Description of the task: Omit all pictures, then repeat the listing exactly.

Data excerpt:

○ ○ ○ ○

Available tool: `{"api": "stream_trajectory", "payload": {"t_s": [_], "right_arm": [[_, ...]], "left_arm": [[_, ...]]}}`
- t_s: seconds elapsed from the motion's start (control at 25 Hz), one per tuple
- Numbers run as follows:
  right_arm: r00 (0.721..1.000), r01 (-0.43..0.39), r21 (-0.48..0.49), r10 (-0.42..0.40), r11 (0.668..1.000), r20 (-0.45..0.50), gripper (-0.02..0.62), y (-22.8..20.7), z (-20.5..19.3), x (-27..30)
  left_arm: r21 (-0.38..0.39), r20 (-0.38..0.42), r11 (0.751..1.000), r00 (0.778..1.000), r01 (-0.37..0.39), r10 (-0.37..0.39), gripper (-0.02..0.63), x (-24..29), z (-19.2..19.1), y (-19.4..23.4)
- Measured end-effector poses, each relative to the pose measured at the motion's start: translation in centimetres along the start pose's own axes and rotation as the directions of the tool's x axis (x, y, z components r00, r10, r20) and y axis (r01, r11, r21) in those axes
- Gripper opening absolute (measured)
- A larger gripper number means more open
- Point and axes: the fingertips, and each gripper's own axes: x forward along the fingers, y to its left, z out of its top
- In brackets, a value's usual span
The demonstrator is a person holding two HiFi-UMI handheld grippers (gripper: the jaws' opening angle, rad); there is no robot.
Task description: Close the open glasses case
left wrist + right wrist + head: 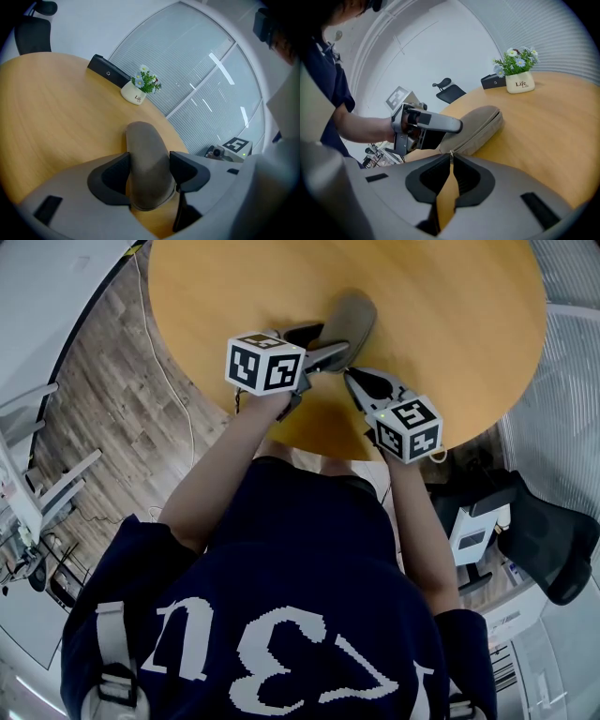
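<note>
A taupe zip-up glasses case lies on the round wooden table, near its front edge. My left gripper is shut on the case's near end; in the left gripper view both dark pads press the sides of the case. My right gripper comes in from the right at the case's near corner. In the right gripper view its jaws meet at the tips on a small zipper pull at the seam of the case. The left gripper shows there too, clamping the case.
A white pot of flowers and a black box stand at the table's far side. Office chairs stand on the floor around the table. The table's edge runs just under both grippers.
</note>
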Motion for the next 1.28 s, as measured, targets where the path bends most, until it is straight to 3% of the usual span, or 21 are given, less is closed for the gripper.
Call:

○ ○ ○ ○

Solution to this task:
Available tool: `{"api": "stream_trajectory", "payload": {"t_s": [_], "right_arm": [[_, ...]], "left_arm": [[_, ...]]}}`
- t_s: seconds elapsed from the motion's start (control at 25 Hz), one per tuple
- Numbers run as follows:
  right_arm: r00 (0.721..1.000), r01 (-0.43..0.39), r21 (-0.48..0.49), r10 (-0.42..0.40), r11 (0.668..1.000), r20 (-0.45..0.50), gripper (-0.02..0.62), y (-22.8..20.7), z (-20.5..19.3), x (-27..30)
  left_arm: r21 (-0.38..0.39), r20 (-0.38..0.42), r11 (0.751..1.000), r00 (0.778..1.000), r01 (-0.37..0.39), r10 (-0.37..0.39), gripper (-0.02..0.63), x (-24..29), z (-19.2..19.1), y (-19.4..23.4)
- Measured end-effector poses, each relative to the pose measured at the motion's start: translation in centimetres along the start pose's own axes and rotation as the directions of the tool's x axis (x, y, z components r00, r10, r20) and y axis (r01, r11, r21) in those axes
- Gripper opening absolute (measured)
- A larger gripper number means more open
- Point and axes: the fingertips, and each gripper's own axes: x forward along the fingers, y to its left, z out of its top
- In brackets, a value's usual span
The demonstrator is a person holding two HiFi-UMI handheld grippers (gripper: the jaws' opening angle, rad); there is no robot.
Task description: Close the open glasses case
left wrist + right wrist + head: 
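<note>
A taupe zip-up glasses case lies on the round wooden table, near its front edge. My left gripper is shut on the case's near end; in the left gripper view both dark pads press the sides of the case. My right gripper comes in from the right at the case's near corner. In the right gripper view its jaws meet at the tips on a small zipper pull at the seam of the case. The left gripper shows there too, clamping the case.
A white pot of flowers and a black box stand at the table's far side. Office chairs stand on the floor around the table. The table's edge runs just under both grippers.
</note>
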Motion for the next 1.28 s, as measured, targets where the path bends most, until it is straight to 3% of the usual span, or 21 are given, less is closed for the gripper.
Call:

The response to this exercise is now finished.